Founders should do their homework on potential investors before accepting any money.

That was one of the pieces of advice given at an exclusive business event organised by Sanderson Recruitment in conjunction with BusinessCloud.

David Levine, principal of Manchester Angels, said: “When you’re in the investment stage, the investor will do due diligence on you but you should do due diligence on them. Don’t just do due diligence on the people they offer up, speak to the people who they haven’t offered up.

“Look at the track record (of the investor). Speak to other people who have been invested in by that investor. The litmus test is when things have not gone well enough, whether a business has ended up going into administration or it’s not performed and the founder has been replaced. Go find that founder or those people involved and find out how that went down and how that ended.”

Laura Sisson, investment manager of YFM, added: “What might be perfect for one individual founder isn’t necessarily going to be the same for another. The thing is to identify what it is you’re looking for from an investor and what they’re able to do for you.

“Getting the money is only the start of the relationship. It’s long-term and that’s why it’s important to do your homework and see what that relationship is going to look like.”

Elizabeth Gooch MBE, founder and CEO of the Tech Growth Factory said perfect rarely existed in investment circles.

‘My wife was having cancer treatment when potential investors said no’

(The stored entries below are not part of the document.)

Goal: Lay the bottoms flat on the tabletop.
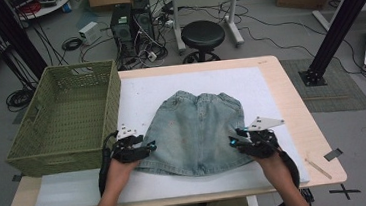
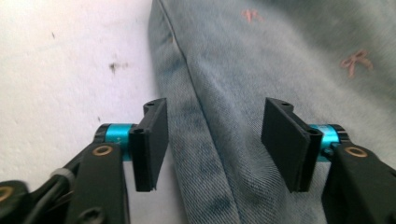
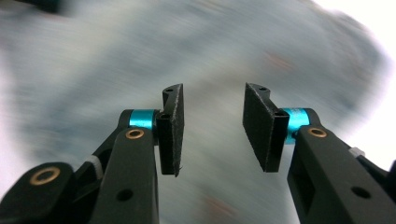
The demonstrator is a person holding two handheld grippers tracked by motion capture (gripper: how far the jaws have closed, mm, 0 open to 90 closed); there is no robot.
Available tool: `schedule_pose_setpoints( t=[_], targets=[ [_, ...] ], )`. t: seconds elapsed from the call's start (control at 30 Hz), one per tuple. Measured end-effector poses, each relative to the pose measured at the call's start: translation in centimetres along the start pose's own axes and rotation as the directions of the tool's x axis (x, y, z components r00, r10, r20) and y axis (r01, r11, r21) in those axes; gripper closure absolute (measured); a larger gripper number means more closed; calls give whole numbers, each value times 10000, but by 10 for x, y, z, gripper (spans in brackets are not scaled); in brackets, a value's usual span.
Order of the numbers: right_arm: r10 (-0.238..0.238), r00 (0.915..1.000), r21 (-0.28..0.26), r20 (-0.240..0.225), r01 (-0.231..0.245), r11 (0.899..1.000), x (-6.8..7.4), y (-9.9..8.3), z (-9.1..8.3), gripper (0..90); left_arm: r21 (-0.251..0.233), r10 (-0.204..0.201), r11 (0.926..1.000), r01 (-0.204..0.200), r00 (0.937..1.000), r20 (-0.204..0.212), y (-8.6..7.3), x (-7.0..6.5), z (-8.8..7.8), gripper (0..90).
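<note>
The skirt (image 1: 196,132) is showing faded light-blue denim, with darker blue blotches near its seam and small pink bow prints scattered over it. The basket (image 1: 67,120) is showing an olive-green weave. The mat (image 1: 249,79) is looking white, with a few dark specks, and the table (image 1: 296,103) pale tan wood. Both grippers (image 1: 137,149) (image 1: 255,144) are showing black, with cyan rings and brass rivets.
</note>
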State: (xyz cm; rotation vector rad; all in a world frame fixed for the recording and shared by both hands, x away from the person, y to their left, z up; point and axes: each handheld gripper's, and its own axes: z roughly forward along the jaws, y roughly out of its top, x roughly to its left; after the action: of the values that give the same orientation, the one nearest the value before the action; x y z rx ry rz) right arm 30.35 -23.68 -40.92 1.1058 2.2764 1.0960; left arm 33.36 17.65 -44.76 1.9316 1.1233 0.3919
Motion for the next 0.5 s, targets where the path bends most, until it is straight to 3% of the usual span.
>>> schedule_pose_setpoints(
  t=[0.07,0.1,0.17,0.27,0.4,0.5],
  targets=[
    [380,9970,475,679,-413,9980,-13,-9,-1,601,164,91,9998,-91,10000,3,-2,-2,2,501],
    [593,9950,646,807,-646,9958,-18,-14,0,601,211,169,9996,-168,9999,-32,-2,-3,4,535],
    [1018,9917,974,782,-1092,9892,-24,-23,2,569,238,287,9993,-286,9996,-44,-2,-6,3,623],
    [1160,9897,1515,837,-1277,9802,-25,-31,5,571,235,572,9981,-567,9982,-177,-3,-10,2,802],
    [1316,9907,1861,340,-1356,9731,-22,-36,3,826,105,652,9978,-649,9976,-244,-4,-12,-3,849],
    [867,9936,2092,719,-1000,9728,-17,-34,-3,861,-19,576,9983,-576,9981,-214,-6,-13,-9,851]
  ],
)
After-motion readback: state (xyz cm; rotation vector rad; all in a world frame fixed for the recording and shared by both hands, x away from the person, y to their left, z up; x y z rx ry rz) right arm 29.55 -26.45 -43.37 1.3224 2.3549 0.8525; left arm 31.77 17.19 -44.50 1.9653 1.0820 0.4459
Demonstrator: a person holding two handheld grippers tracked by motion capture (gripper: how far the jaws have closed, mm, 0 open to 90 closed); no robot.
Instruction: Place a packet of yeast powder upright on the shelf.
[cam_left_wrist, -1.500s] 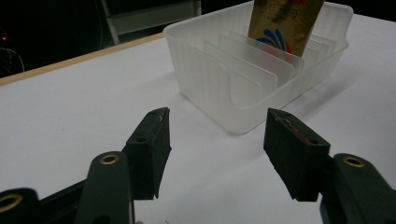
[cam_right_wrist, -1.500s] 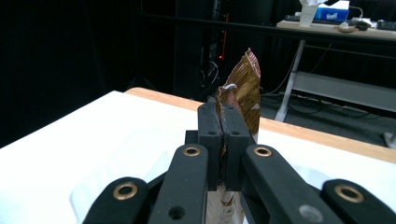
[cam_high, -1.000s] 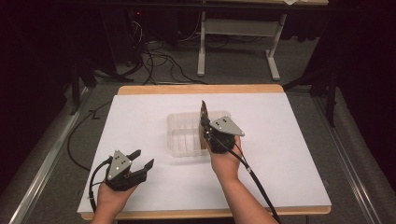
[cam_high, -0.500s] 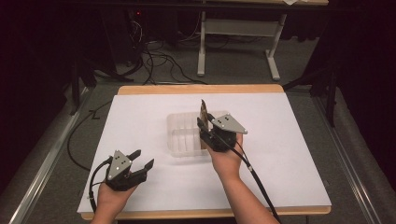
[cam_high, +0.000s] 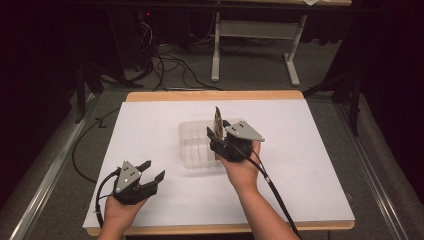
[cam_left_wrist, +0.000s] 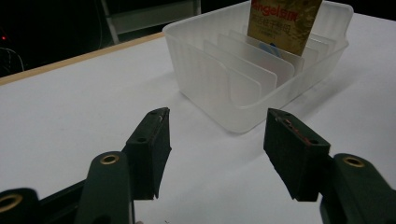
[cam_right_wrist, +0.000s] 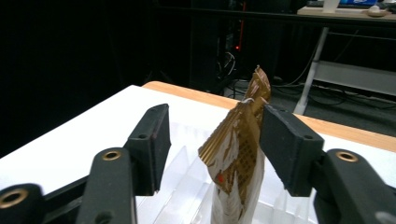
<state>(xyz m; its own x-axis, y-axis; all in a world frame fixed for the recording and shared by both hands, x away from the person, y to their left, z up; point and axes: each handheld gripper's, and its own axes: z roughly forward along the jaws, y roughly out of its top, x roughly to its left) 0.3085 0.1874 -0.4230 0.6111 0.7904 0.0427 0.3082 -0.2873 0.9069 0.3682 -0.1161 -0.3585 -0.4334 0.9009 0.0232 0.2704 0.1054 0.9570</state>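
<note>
You work at a wooden-edged table (cam_high: 210, 95) covered by a white sheet (cam_high: 150, 125). Directly on that sheet sits a clear plastic bin with upright dividers (cam_high: 192, 145), near the middle, resting flat.

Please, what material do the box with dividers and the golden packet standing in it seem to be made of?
The box looks like translucent, frosted plastic: the dividers show dimly through its milky wall. The golden packet seems to be thin metallised foil or plastic film: it is shiny, creased and printed, with a crimped top edge. I cannot tell which.
</note>
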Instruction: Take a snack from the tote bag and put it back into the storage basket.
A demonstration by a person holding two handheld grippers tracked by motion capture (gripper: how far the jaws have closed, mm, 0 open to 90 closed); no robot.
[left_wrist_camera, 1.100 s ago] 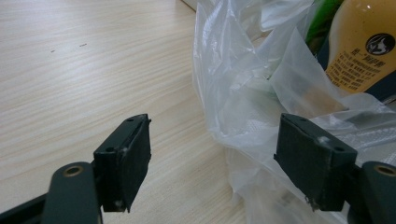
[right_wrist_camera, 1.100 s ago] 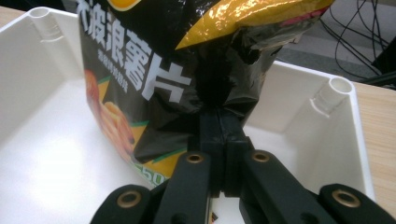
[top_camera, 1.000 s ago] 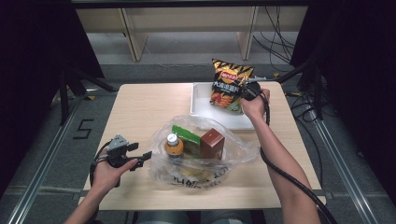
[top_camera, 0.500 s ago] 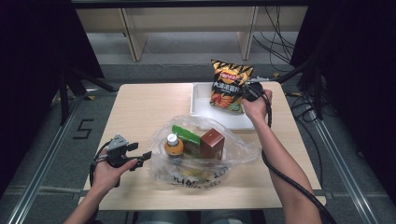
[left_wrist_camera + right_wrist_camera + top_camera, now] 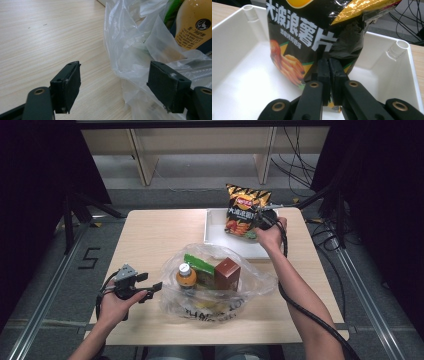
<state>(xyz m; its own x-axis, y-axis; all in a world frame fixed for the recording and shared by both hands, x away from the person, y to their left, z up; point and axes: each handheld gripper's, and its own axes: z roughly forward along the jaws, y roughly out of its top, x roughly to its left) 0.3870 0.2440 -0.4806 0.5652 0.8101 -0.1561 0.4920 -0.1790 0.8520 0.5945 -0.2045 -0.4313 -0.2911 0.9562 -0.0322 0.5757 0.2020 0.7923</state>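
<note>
Chip bag (image 5: 247, 211) is hanging upright over the white tray (image 5: 215, 227), its lower edge pinched between the pressed-together pads of the right tool (image 5: 329, 75); in the right gripper view the bag's bottom seam is sitting just ahead of and above that tool, inside the tray walls.

Going left to right across the counter (image 5: 150, 235): the left tool (image 5: 115, 86) is resting near the counter's near-left edge with its jaws spread wide and nothing between them, the clear plastic bag (image 5: 220, 280) lying just to its right, one fold brushing close to the right-hand pad. Inside that bag an orange-capped bottle (image 5: 186, 276), a green packet (image 5: 199, 265) and a brown carton (image 5: 227, 272) are standing. Farther right, beyond the plastic bag, the right tool is holding the chip bag.

To finish this step well, the person is probably best lowering the chip bag until its base is touching the tray floor before easing the pads apart, keeping the bag centred so it is not tipping over the rim. The left tool is well placed to steady the plastic bag meanwhile.
</note>
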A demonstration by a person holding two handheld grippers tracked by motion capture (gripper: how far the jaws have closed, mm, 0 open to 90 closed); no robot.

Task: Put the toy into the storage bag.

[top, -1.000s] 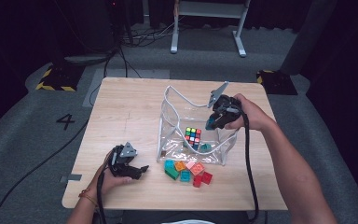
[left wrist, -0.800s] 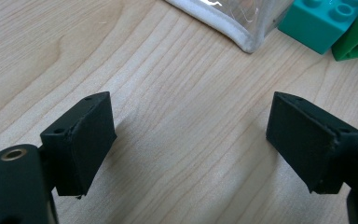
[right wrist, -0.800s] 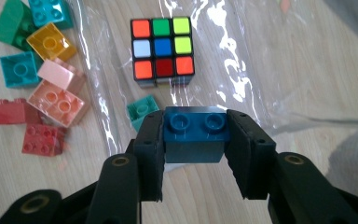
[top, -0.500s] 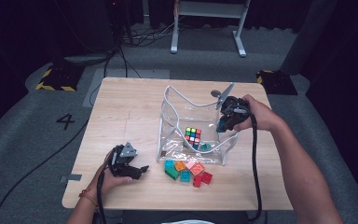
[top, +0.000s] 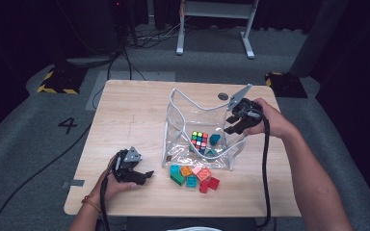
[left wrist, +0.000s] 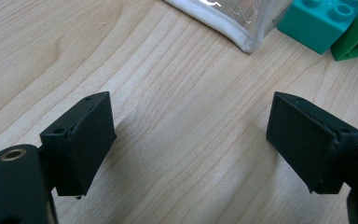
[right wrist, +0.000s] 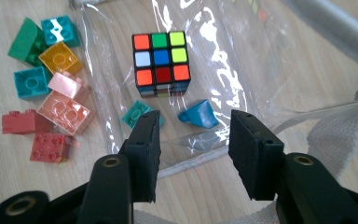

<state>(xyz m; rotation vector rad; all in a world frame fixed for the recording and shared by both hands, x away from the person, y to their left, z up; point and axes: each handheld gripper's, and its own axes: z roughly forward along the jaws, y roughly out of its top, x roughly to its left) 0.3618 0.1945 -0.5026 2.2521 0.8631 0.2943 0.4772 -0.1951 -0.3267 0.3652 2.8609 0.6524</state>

“I don’t believe anything is perfect in life,” she said. “Even if it looks perfect it’s probably going to change within 30 seconds.  You need to do your due diligence.

“Most investors are investing for a return and they care about that return. When push comes to shove they’ll always come back to do that.

“At some point they’ll have to vote and you better get them on the right day. I’m not saying they’re all poisonous because I don’t think they are but I don’t think there’s a perfect investor.

“My advice for a founder when taking investment would be to be careful who you sell your equity to or give your equity to. Investors come into many guises. They’re not just people who put money into your company, they’re people who are sat around your board table, people that you have given equity to and they may leave, become disenfranchised, have different goals in life.”

David Levine, Laura Sisson, Elizabeth Gooch MBE

David Levine, Laura Sisson, Elizabeth Gooch MBE

Russell Teale is the founder and CEO of Vivify, which helps schools hire out facilities outside teaching hours, and can count Bill Currie and former Tesco CEO Sir Terry Leahy as investors.

The startup has raised £2m, including £1m from Arete in 2022, and Teale said: “You need to find people who can help. Getting money is the easy bit but getting people who genuinely want to help and generate those returns alongside you is massive.

“While Sir Terry Leahy doesn’t sit around the boardroom table every month, he has a son who helps run his portfolio for him who happens to be a really great guy. They makes it a hell of a lot easier.

“The reality is that all the people who sit around that table have to know their roles. At the monthly boardroom my job is to deliver the number and come bearing gifts.

“If you come bearing gifts and scaling your business and it’s going well, you sail through those board meetings in 20 minutes, rather than four hours pouring through pages of reports telling you what you’ve not done.”

Sam Royle is the co-founder and CEO of SoSquared, which connects brands with influencers and has raised £300,000 and is looking to raise another £1m.

He told the Sanderson event that there’s a different appetite to invest in the US compared to the UK.

“I think it’s subject to the nature of my business being in the influencer and creator economy,” he said. “It’s not something that’s widely invested in across the UK.

“If it was purely B2B SaaS then fine. I think there is an appetite to invest in the UK but for more traditional tech software businesses.

Beware the investor that offers too much money

“When I go to the US and speak to UK investors they are much more interested in investing in SoSquared. The problem with getting investment in the US is you need more traction with US customers. All our customers are domestic at the moment.”

The other speakers at the Sanderson Recruitment event were Daniel Simmonite, regional director, North and Midlands, Sanderson; Glyn Plowditch, co-founder, Dream Agility; and Rory Cameron, co-founder and ex-CEO of Gendius.